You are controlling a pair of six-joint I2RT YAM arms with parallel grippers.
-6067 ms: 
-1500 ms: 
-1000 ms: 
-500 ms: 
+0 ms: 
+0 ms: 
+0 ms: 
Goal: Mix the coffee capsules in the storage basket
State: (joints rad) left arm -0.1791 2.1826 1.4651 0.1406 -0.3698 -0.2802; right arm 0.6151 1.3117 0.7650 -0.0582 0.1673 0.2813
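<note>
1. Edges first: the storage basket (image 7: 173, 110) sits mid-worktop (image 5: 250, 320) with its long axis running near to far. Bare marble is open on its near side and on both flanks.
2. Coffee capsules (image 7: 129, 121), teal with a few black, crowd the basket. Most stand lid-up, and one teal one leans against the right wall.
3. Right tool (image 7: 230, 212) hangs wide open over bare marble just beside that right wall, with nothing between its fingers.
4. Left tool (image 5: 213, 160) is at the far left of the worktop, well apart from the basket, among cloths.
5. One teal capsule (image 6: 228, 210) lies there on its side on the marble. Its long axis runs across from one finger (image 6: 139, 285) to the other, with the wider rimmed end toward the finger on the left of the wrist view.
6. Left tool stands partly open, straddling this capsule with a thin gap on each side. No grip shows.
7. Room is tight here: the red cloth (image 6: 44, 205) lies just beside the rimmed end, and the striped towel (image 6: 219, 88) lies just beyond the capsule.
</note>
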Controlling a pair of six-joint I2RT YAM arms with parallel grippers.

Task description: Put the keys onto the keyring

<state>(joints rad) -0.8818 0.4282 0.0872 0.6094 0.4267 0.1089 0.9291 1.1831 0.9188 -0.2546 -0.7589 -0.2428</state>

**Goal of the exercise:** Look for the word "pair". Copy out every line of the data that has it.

**Written answer:**
You are controlling a pair of six-joint I2RT YAM arms with parallel grippers.
Controlling a pair of six-joint I2RT YAM arms with parallel grippers.

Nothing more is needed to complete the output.